_Requirement:_ Every line of the data below should be retyped exactly, with no images carried over.

_Data:_
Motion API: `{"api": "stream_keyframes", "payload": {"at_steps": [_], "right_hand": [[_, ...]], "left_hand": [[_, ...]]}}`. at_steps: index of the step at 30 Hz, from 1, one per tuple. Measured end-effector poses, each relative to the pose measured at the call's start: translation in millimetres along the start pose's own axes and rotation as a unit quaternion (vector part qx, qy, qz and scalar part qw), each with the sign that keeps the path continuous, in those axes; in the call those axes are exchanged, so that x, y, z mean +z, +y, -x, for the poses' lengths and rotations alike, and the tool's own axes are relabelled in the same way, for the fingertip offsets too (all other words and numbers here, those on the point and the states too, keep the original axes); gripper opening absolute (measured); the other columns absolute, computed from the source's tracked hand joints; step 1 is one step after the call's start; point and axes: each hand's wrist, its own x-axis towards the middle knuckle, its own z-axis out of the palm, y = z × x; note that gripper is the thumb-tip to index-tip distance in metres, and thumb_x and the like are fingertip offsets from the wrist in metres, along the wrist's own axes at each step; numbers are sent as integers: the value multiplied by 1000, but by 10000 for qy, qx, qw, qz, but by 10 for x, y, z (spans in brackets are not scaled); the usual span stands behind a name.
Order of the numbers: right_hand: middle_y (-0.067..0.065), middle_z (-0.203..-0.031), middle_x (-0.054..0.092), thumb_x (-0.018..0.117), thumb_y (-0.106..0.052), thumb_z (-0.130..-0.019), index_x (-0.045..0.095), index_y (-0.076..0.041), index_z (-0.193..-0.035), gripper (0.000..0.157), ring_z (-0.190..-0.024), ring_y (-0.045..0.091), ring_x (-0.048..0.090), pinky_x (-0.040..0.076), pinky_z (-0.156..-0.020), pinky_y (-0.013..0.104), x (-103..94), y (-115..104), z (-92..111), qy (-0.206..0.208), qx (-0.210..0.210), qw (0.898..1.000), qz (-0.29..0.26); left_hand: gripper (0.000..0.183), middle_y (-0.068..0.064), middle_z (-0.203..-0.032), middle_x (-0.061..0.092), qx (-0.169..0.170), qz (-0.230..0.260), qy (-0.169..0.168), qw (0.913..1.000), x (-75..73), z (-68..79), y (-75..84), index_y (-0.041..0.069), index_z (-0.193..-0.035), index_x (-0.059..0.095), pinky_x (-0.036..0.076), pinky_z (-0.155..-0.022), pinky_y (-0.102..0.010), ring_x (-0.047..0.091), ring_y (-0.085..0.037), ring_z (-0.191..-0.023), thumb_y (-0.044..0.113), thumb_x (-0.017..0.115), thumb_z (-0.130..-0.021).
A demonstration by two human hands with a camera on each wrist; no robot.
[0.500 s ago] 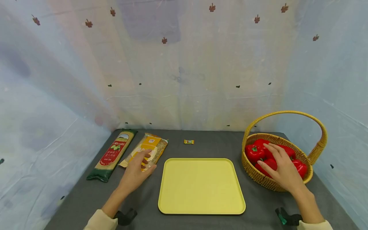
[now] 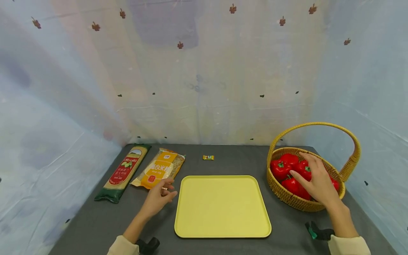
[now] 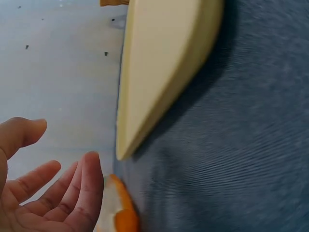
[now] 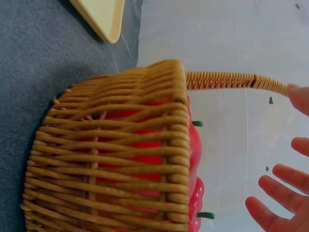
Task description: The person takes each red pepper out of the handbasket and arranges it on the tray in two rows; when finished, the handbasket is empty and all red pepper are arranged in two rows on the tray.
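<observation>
My left hand [image 2: 157, 200] hovers between the yellow tray [image 2: 223, 207] and an orange-and-clear food packet [image 2: 162, 168], fingers loosely bent around nothing. In the left wrist view, the thumb and fingers of that hand [image 3: 63, 193] are apart, near the tray's corner [image 3: 145, 96]. Over the wicker basket [image 2: 287, 198] hangs my right hand [image 2: 318, 182], fingers spread. Several red bell peppers [image 2: 280, 170] lie in the basket, partly hidden by this hand. From the right wrist camera, the fingers [image 4: 285, 188] are above the basket's rim, apart from the peppers [image 4: 195, 150].
A green-and-beige pasta packet [image 2: 125, 170] lies at the far left of the grey table [image 2: 197, 164]. Behind the tray is a small yellow wrapped item [image 2: 208, 157]. The basket's tall handle [image 2: 318, 124] arches over its opening. Pale curtains [image 2: 204, 88] surround the table.
My left hand has moved back from the orange packet, down and slightly right, uncovering its front. My right hand has shifted slightly up over the basket, still holding nothing.
</observation>
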Motion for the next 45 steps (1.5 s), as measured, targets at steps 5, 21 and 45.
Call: {"api": "stream_keyframes", "payload": {"at_steps": [5,21,45], "right_hand": [[26,-131,38,75,-14,-78,37,-4,-140,74,-116,44,37,33,-84,67,-33,24,-42,13,66,10000,-25],[31,-134,33,66,-28,-86,28,-3,-145,74,-114,48,33,31,-82,68,-96,106,-183,-522,758,9957,-59],[36,-132,34,59,-33,-91,26,5,-143,72,-116,52,37,38,-83,64,-25,507,-389,-727,1464,9853,-500]], "left_hand": [[47,-16,-101,56,-239,76,-140,9996,77,-5,-100,1,-125,51,55,-62,-34,60,-19,-69,11,69,-84],[52,-18,-104,56,-453,180,-387,9981,228,-39,-257,-5,-127,48,54,-58,-35,58,-21,-71,9,70,-82],[58,-15,-102,50,-431,309,-619,9967,265,-82,-405,-5,-132,44,51,-55,-28,55,-18,-66,11,70,-83]]}}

_Reply:_
Motion API: `{"api": "stream_keyframes", "payload": {"at_steps": [_], "right_hand": [[_, ...]], "left_hand": [[_, ...]]}}`. at_steps: index of the step at 30 Hz, from 1, one per tuple. Measured end-effector poses, each relative to the pose measured at the call's start: translation in millimetres along the start pose's own axes and rotation as a unit quaternion (vector part qx, qy, qz and scalar part qw), each with the sign that keeps the path continuous, in those axes; in the call those axes are exchanged, so that x, y, z mean +z, +y, -x, for the poses' lengths and rotations alike, and the tool's own axes are relabelled in the same way, for the fingertip offsets too (all other words and numbers here, those on the point and the states too, keep the original axes); gripper opening absolute (measured); the other columns absolute, computed from the source's tracked hand joints; step 1 is one step after the call's start; point and axes: each hand's wrist, its own x-axis towards the middle knuckle, its own z-axis out of the palm, y = z × x; note that gripper is the thumb-tip to index-tip distance in metres, and thumb_x and the like are fingertip offsets from the wrist in metres, along the wrist's own axes at each step; numbers are sent as integers: the value multiplied by 1000, but by 10000 for qy, qx, qw, qz, but by 10 for x, y, z (spans in brackets are not scaled); the usual span stands behind a name.
Order of the numbers: right_hand: middle_y (-0.067..0.065), middle_z (-0.203..-0.031), middle_x (-0.054..0.092), thumb_x (-0.018..0.117), thumb_y (-0.106..0.052), thumb_z (-0.130..-0.019), index_x (-0.045..0.095), index_y (-0.076..0.041), index_z (-0.193..-0.035), gripper (0.000..0.157), ring_z (-0.190..-0.024), ring_y (-0.045..0.091), ring_x (-0.048..0.090), pinky_x (-0.040..0.076), pinky_z (-0.156..-0.020), pinky_y (-0.013..0.104), x (-103..94), y (-115..104), z (-92..111), qy (-0.206..0.208), qx (-0.210..0.210), qw (0.898..1.000), qz (-0.29..0.26); left_hand: gripper (0.000..0.183), middle_y (-0.068..0.064), middle_z (-0.203..-0.032), middle_x (-0.061..0.092), qx (-0.169..0.170), qz (-0.230..0.260), qy (-0.169..0.168), qw (0.913..1.000), x (-75..73), z (-68..79), y (-75..84), index_y (-0.041..0.069), index_z (-0.193..-0.035), index_x (-0.059..0.095), pinky_x (-0.036..0.076), pinky_z (-0.155..-0.022), pinky_y (-0.102..0.010), ring_x (-0.047..0.091), ring_y (-0.085..0.037), ring_z (-0.191..-0.023), thumb_y (-0.044..0.113), thumb_x (-0.017..0.115), thumb_z (-0.130..-0.021).
A demonstration by two human hands with a camera on each wrist; no robot.
[0.500 s ago] 
[now] 
[now] 
[now] 
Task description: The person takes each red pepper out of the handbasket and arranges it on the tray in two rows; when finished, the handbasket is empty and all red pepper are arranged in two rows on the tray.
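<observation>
My left hand [image 2: 157, 200] hovers between the yellow tray [image 2: 223, 207] and an orange-and-clear food packet [image 2: 162, 168], fingers loosely bent around nothing. In the left wrist view, the thumb and fingers of that hand [image 3: 63, 193] are apart, near the tray's corner [image 3: 145, 96]. Over the wicker basket [image 2: 287, 198] hangs my right hand [image 2: 318, 182], fingers spread. Several red bell peppers [image 2: 280, 170] lie in the basket, partly hidden by this hand. From the right wrist camera, the fingers [image 4: 285, 188] are above the basket's rim, apart from the peppers [image 4: 195, 150].
A green-and-beige pasta packet [image 2: 125, 170] lies at the far left of the grey table [image 2: 197, 164]. Behind the tray is a small yellow wrapped item [image 2: 208, 157]. The basket's tall handle [image 2: 318, 124] arches over its opening. Pale curtains [image 2: 204, 88] surround the table.
My left hand has moved back from the orange packet, down and slightly right, uncovering its front. My right hand has shifted slightly up over the basket, still holding nothing.
</observation>
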Motion for the next 45 steps (1.5 s), as measured, targets at steps 5, 21 and 45.
Call: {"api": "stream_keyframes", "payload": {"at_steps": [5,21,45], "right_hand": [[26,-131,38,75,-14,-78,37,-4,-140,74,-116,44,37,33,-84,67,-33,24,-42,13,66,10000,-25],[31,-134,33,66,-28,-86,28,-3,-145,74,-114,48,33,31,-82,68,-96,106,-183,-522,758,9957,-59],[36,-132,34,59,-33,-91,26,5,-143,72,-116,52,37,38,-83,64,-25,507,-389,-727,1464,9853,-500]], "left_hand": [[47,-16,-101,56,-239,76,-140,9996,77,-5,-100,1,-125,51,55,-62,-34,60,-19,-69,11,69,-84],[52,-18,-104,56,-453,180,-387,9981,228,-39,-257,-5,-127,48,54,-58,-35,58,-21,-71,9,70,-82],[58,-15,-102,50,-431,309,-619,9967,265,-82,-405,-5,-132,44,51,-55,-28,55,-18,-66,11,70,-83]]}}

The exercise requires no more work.